Weighted Set Cover:  See section 11.3 in text.

  - ASCII notation: "\/" for set union, "/\" for set intersection

  - Input:  U (universe of elements), subsets S_1,...,S_m subset of U
        with nonnegative integer weights w_1,w_2,...,w_m for each subset.
    Output:  Cover C subset of {1,2,...,m} such that
        \/_{i in C} S_i = U and SUM_{i in C} w_i is minimum.

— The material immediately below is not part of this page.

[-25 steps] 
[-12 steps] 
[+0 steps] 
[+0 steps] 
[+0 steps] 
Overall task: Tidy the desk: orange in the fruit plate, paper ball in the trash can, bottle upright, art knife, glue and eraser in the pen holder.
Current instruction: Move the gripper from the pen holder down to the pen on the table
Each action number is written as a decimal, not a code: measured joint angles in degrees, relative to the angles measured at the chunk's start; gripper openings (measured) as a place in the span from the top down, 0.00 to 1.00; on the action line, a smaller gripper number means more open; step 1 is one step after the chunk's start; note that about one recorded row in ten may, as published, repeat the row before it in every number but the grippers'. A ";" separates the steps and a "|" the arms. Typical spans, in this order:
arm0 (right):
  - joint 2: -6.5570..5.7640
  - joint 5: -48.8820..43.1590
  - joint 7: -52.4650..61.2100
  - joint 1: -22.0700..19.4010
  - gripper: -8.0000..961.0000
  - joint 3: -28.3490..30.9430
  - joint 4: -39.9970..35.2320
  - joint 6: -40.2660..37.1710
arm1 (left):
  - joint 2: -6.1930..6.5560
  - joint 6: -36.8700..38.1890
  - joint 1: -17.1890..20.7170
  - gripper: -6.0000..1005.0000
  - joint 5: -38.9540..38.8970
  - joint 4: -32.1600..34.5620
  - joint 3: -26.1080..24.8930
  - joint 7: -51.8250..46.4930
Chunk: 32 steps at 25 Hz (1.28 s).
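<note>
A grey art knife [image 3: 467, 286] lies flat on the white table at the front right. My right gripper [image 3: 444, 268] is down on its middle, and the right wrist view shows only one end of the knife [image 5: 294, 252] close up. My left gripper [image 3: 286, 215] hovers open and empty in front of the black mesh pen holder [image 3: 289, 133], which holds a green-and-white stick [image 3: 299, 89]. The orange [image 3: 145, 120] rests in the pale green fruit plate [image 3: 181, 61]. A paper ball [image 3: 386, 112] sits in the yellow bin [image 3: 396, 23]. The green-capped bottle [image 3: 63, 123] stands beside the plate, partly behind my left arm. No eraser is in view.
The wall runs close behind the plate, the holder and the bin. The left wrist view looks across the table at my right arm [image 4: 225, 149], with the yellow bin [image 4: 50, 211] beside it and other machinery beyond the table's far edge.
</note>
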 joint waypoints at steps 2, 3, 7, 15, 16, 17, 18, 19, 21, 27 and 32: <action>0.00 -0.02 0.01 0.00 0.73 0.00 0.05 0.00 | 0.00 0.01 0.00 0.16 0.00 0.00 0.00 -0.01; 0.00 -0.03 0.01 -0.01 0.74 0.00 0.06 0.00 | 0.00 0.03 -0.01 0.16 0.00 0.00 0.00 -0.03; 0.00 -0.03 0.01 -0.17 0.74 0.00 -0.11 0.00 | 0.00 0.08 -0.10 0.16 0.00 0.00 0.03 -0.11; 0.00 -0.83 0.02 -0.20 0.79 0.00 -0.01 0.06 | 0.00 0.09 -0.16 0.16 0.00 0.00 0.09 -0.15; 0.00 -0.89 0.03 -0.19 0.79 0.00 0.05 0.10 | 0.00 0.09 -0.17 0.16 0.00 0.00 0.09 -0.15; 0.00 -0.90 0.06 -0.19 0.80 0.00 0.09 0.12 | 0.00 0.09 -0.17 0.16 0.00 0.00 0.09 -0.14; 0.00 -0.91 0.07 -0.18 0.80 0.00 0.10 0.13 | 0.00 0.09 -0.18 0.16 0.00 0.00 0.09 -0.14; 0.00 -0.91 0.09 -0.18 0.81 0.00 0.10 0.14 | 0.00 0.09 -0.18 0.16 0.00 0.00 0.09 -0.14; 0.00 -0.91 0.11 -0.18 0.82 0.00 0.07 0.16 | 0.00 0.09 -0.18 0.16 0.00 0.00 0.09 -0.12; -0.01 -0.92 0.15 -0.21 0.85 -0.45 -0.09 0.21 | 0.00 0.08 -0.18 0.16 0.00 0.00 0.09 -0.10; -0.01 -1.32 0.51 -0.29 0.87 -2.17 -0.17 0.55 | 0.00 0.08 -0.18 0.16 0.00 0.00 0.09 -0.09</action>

  - Example:  U = {a,b,c,d,e},
            S_1 = {a,b},   w_1 = 2,
            S_2 = {a,c,d}, w_2 = 5,
            S_3 = {b,e},   w_3 = 1,
            S_4 = {c,d},   w_4 = 2.
        C = {1,2} is NOT a cover because S_1 \/ S_2 != U.
        C = {2,3} is a cover of weight w_2 + w_3 = 5+1 = 6.
        C = {1,3,4} is a cover of weight 2+1+2 = 5, which is minimum.

  - Greedy algorithm:
        // Select sets one by one to try to minimize weight and
        // maximize number of new elements covered, at the same time.
        C := {}    // cover
        R := U     // remaining elements (i.e., not yet covered)
        while R != {}:
            pick i such that w_i / |S_i /\ R| is minimal
                // this minimizes "weight per new element covered"
            C := C \/ {i}
            R := R - S_i
        return C

  - Analysis:

      . After picking i in main loop, for each s in S_i /\ R,
        let c_s = w_i / |S_i /\ R|
        (c_s is "cost paid to cover s", used only in analysis).

      . By definition, each element covered during algorithm
        is accounted for by exactly one c_s so
            (11.9)  SUM_{i in C} w_i = SUM_{s in U} c_s.

      . But greedy algorithm might "overpay" for some sets, i.e.,
        SUM_{s in S_k} c_s > w_k; can we bound how much greater?

      . (11.10)  For all S_k, SUM_{s in S_k} c_s <= H(|S_k|) w_k
        (where H(n) = 1 + 1/2 + ... + 1/n = Theta(log n)).

        Proof:  Let d = |S_k| and S_k = {s_1, s_2, ..., s_d},
        in order of coverage by the algorithm.
          * when s_1 is first covered, set used is at least as good as S_k
            so c_{s_1} <= w_k/d (cost per element for S_k)
          * when s_2 is first covered, set used is at least as good as S_k
            so c_{s_2} <= w_k/(d-1) (cost/elem for S_k-{s_1})
          * ...
          * when s_j is first covered, set used is at least as good as S_k
            so c_{s_j} <= w_k/(d-j+1) (cost/elem for S_k-{s_1,...,s_{j-1}})
          * ...
        Total:
        SUM_{s in S_k} c_s <= w_k/d + w_k/(d-1) + ... + w_k/1 = H(d) w_k.

      . Let d* = MAX_{i=1..m} |S_i| (max size of S_i's), C* = optimum set
        cover, and w* = SUM_{i in C*} w_i = optimum weight.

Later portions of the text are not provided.